Note de service envoyée mardi par Soins communs Manitoba

Les membres du personnel qui continuent à utiliser un ÉPI non approuvé seront retirés du lieu de travail et peuvent être soumis à des sanctions disciplinaires.

Bob Moroz dit ne pas comprendre pourquoi la province voudrait empêcher les travailleurs de la santé de faire ce qu’ils peuvent pour assurer leur sécurité.

Je comprends que Soins communs ne veut pas que les gens utilisent n’importe quoi qu’ils trouvent dans leur voiture ou dans leur garage, mais on parle ici d’un équipement qui est approuvé et utilisé à Winnipeg, est bien ajusté et convient à la tâche, raisonne le président du syndicat.

Outre les masques, certaines visières de protection envoyées par le gouvernement ne sont pas adaptées aux opérations de terrain plus intenses des ambulanciers, soutient M. Moroz, et les jaquettes d’hôpital sont tout simplement trop petites pour les gens qui mesurent plus de [177 cm].

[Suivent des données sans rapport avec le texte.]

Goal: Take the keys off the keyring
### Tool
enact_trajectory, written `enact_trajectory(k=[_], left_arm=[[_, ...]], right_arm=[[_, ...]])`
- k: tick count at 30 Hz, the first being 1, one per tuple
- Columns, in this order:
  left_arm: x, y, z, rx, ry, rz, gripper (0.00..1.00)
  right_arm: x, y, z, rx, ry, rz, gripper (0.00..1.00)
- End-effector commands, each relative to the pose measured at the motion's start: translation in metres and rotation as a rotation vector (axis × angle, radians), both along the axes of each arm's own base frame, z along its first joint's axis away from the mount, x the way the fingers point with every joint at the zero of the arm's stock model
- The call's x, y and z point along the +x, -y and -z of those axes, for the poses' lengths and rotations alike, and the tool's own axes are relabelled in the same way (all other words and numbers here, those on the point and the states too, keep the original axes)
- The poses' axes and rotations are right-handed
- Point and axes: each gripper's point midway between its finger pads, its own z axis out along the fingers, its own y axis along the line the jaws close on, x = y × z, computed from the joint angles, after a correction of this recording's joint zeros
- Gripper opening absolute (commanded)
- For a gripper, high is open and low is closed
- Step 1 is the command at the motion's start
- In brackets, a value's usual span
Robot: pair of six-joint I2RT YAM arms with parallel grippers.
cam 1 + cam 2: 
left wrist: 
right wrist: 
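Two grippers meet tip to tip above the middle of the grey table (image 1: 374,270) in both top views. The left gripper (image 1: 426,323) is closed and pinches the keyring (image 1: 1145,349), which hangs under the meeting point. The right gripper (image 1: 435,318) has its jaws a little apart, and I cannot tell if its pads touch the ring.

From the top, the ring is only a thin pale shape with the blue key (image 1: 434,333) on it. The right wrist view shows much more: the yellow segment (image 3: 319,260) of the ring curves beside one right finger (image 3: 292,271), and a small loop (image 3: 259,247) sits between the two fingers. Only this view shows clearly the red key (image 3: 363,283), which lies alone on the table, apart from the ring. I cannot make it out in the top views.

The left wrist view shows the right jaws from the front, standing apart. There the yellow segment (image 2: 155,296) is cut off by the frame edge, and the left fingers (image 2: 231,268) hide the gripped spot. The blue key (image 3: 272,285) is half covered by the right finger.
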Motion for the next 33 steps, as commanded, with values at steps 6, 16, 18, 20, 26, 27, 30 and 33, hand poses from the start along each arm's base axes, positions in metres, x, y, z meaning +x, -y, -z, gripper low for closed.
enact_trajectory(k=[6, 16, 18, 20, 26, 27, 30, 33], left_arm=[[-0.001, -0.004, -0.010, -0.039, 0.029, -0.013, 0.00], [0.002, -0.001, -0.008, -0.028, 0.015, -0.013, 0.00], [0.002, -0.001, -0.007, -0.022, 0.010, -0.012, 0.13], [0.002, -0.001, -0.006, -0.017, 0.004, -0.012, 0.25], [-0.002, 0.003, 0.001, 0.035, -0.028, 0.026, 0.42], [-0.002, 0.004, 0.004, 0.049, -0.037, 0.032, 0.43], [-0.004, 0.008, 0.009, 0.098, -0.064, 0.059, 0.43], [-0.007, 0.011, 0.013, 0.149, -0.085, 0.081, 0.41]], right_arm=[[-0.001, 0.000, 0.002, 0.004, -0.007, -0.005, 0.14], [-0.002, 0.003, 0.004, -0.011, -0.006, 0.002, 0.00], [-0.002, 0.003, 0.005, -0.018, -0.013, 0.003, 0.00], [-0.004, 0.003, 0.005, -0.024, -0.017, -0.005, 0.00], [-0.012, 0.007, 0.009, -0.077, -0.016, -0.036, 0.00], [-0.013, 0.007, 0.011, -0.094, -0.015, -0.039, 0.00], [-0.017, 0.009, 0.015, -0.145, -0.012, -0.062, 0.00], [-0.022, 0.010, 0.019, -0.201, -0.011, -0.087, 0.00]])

Le représentant de l’ATSM demande à ce que la province trouve un moyen d’approuver l’équipement acheté par les employés d’autres sources, au lieu de punir ceux qui s’en servent.

De nouveaux fournisseurs

De son côté, l’infirmière en chef de Soins communs, Lanette Siragusa, affirme ne pas avoir eu de rapport concernant une pénurie importante de matériel en région.

Elle dit que la province priorise les premiers répondants et est en train de travailler avec de nouveaux fournisseurs pour obtenir plus d’équipement.

Le syndicat avance, quant à lui, qu'il y a une rupture entre les autorités de la santé provinciales et les travailleurs de première ligne, tout en soulignant qu'il existe des standards différents pour les ambulanciers en région.